Action item =>
Leaving nothing out, set down all the data exactly.

Dataset excerpts =>
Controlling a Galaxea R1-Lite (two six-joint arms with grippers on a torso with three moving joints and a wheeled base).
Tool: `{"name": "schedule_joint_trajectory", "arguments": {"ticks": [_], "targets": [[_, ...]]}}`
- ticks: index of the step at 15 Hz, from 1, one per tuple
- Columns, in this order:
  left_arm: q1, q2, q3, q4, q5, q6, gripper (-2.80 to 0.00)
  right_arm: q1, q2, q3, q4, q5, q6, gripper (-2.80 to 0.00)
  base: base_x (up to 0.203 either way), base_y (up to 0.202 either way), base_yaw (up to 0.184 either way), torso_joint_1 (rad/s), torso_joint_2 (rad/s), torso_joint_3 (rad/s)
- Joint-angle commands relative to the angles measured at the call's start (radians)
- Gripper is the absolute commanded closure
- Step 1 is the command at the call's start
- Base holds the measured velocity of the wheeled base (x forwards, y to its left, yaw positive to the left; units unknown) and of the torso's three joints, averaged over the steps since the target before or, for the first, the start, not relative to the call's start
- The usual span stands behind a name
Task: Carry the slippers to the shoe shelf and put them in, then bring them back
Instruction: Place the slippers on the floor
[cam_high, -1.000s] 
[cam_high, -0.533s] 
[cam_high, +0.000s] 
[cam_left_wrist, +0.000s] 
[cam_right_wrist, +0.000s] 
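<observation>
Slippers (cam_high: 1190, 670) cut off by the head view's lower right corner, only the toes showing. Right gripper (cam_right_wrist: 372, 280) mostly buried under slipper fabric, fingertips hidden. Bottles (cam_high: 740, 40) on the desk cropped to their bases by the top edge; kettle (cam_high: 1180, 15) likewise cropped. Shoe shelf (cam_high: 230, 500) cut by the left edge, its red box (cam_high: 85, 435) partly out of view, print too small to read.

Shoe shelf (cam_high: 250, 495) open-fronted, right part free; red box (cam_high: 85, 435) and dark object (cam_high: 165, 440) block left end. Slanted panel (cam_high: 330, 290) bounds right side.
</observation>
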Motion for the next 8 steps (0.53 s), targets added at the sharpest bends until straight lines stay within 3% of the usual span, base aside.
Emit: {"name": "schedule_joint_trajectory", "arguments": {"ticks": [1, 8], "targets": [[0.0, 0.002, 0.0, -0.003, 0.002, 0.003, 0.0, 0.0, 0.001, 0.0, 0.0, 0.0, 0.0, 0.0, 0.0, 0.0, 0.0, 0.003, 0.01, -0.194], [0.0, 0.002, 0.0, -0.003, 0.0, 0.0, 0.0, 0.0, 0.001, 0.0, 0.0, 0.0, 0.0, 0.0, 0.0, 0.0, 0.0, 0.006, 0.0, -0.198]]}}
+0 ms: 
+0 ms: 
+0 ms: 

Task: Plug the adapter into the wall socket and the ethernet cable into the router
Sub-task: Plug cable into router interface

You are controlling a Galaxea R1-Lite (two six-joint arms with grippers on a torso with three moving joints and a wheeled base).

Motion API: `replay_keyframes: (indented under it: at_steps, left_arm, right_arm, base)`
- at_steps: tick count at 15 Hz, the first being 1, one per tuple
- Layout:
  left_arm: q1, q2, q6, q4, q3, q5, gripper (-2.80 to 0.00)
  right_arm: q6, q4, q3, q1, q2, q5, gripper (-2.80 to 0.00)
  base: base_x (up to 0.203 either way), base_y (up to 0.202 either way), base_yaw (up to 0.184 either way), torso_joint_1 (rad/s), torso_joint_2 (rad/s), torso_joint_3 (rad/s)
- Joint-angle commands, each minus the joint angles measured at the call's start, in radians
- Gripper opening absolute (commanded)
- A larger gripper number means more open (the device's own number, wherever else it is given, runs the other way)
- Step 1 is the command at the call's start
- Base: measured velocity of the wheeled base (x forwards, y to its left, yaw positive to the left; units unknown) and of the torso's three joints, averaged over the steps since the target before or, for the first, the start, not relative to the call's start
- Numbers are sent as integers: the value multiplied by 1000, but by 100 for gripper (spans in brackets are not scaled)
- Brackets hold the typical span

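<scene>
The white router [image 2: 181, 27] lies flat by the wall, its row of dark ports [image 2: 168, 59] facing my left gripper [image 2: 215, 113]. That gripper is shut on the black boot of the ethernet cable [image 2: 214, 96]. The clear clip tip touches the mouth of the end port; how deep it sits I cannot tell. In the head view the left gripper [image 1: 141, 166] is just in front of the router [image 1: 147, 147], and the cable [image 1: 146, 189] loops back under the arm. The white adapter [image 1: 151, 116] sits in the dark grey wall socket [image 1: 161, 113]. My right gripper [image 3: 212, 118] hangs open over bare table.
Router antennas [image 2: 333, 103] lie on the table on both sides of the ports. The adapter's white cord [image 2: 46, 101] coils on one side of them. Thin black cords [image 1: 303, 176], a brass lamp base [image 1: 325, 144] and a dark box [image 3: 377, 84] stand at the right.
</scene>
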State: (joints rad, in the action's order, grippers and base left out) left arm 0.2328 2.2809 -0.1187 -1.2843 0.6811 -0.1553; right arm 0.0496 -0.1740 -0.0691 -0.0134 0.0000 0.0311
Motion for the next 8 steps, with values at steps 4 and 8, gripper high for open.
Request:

Solution to the exercise =>
Controlling a Galaxea R1-Lite (two six-joint arms with grippers on a torso with three moving joints and a wheeled base).
Tool: `{"name": "schedule_joint_trajectory", "arguments": {"ticks": [_], "targets": [[_, ...]]}}`
- ticks: index of the step at 15 Hz, from 1, one per tuple
- Columns, in this order:
  left_arm: q1, q2, q3, q4, q5, q6, gripper (-2.80 to 0.00)
  right_arm: q1, q2, q3, q4, q5, q6, gripper (-2.80 to 0.00)
  base: base_x (up to 0.203 either way), base_y (up to 0.202 either way), base_yaw (up to 0.184 either way), torso_joint_1 (rad/s), torso_joint_2 (rad/s), torso_joint_3 (rad/s)
- Joint-angle commands relative to the angles measured at the call's start (radians)
- Gripper is the absolute commanded closure
- Step 1 is the command at the call's start
- Base holds the measured velocity of the wheeled base (x forwards, y to its left, yaw positive to the left; units unknown) and of the torso's three joints, averaged over the steps since the target before or, for the first, the start, not relative to the call's start
- The usual span stands behind a name
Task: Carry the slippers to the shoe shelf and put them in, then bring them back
Instruction: Place the slippers on the floor
[cam_high, -1.000s] 
[cam_high, -0.533s] 
[cam_high, +0.000s] 
[cam_left_wrist, +0.000s] 
[cam_right_wrist, +0.000s] 
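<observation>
Slippers (cam_high: 1190, 670) cut off by the head view's lower right corner, only the toes showing. Right gripper (cam_right_wrist: 372, 280) mostly buried under slipper fabric, fingertips hidden. Bottles (cam_high: 740, 40) on the desk cropped to their bases by the top edge; kettle (cam_high: 1180, 15) likewise cropped. Shoe shelf (cam_high: 230, 500) cut by the left edge, its red box (cam_high: 85, 435) partly out of view, print too small to read.

Shoe shelf (cam_high: 250, 495) open-fronted, right part free; red box (cam_high: 85, 435) and dark object (cam_high: 165, 440) block left end. Slanted panel (cam_high: 330, 290) bounds right side.
</observation>
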Motion for the next 8 steps (0.53 s), targets added at the sharpest bends until straight lines stay within 3% of the usual span, base aside.
Emit: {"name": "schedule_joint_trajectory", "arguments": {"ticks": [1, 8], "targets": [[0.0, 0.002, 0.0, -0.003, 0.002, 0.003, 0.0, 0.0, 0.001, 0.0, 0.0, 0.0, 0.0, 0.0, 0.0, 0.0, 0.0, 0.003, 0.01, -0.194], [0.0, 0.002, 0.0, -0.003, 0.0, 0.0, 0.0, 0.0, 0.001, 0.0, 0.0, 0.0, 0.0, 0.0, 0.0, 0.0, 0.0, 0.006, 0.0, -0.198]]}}
+0 ms: 
+0 ms: 
+0 ms: 

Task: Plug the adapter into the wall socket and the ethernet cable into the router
Sub-task: Plug cable into router interface

You are controlling a Galaxea R1-Lite (two six-joint arms with grippers on a torso with three moving joints and a wheeled base).

Motion API: `replay_keyframes: (indented under it: at_steps, left_arm, right_arm, base)`
- at_steps: tick count at 15 Hz, the first being 1, one per tuple
- Layout:
  left_arm: q1, q2, q6, q4, q3, q5, gripper (-2.80 to 0.00)
  right_arm: q6, q4, q3, q1, q2, q5, gripper (-2.80 to 0.00)
  base: base_x (up to 0.203 either way), base_y (up to 0.202 either way), base_yaw (up to 0.184 either way), torso_joint_1 (rad/s), torso_joint_2 (rad/s), torso_joint_3 (rad/s)
- Joint-angle commands, each minus the joint angles measured at the call's start, in radians
- Gripper opening absolute (commanded)
- A larger gripper number means more open (the device's own number, wherever else it is given, runs the other way)
- Step 1 is the command at the call's start
- Base: measured velocity of the wheeled base (x forwards, y to its left, yaw positive to the left; units unknown) and of the torso's three joints, averaged over the steps since the target before or, for the first, the start, not relative to the call's start
- Numbers are sent as integers: the value multiplied by 1000, but by 100 for gripper (spans in brackets are not scaled)
- Brackets hold the typical span

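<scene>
The white router [image 2: 181, 27] lies flat by the wall, its row of dark ports [image 2: 168, 59] facing my left gripper [image 2: 215, 113]. That gripper is shut on the black boot of the ethernet cable [image 2: 214, 96]. The clear clip tip touches the mouth of the end port; how deep it sits I cannot tell. In the head view the left gripper [image 1: 141, 166] is just in front of the router [image 1: 147, 147], and the cable [image 1: 146, 189] loops back under the arm. The white adapter [image 1: 151, 116] sits in the dark grey wall socket [image 1: 161, 113]. My right gripper [image 3: 212, 118] hangs open over bare table.
Router antennas [image 2: 333, 103] lie on the table on both sides of the ports. The adapter's white cord [image 2: 46, 101] coils on one side of them. Thin black cords [image 1: 303, 176], a brass lamp base [image 1: 325, 144] and a dark box [image 3: 377, 84] stand at the right.
</scene>
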State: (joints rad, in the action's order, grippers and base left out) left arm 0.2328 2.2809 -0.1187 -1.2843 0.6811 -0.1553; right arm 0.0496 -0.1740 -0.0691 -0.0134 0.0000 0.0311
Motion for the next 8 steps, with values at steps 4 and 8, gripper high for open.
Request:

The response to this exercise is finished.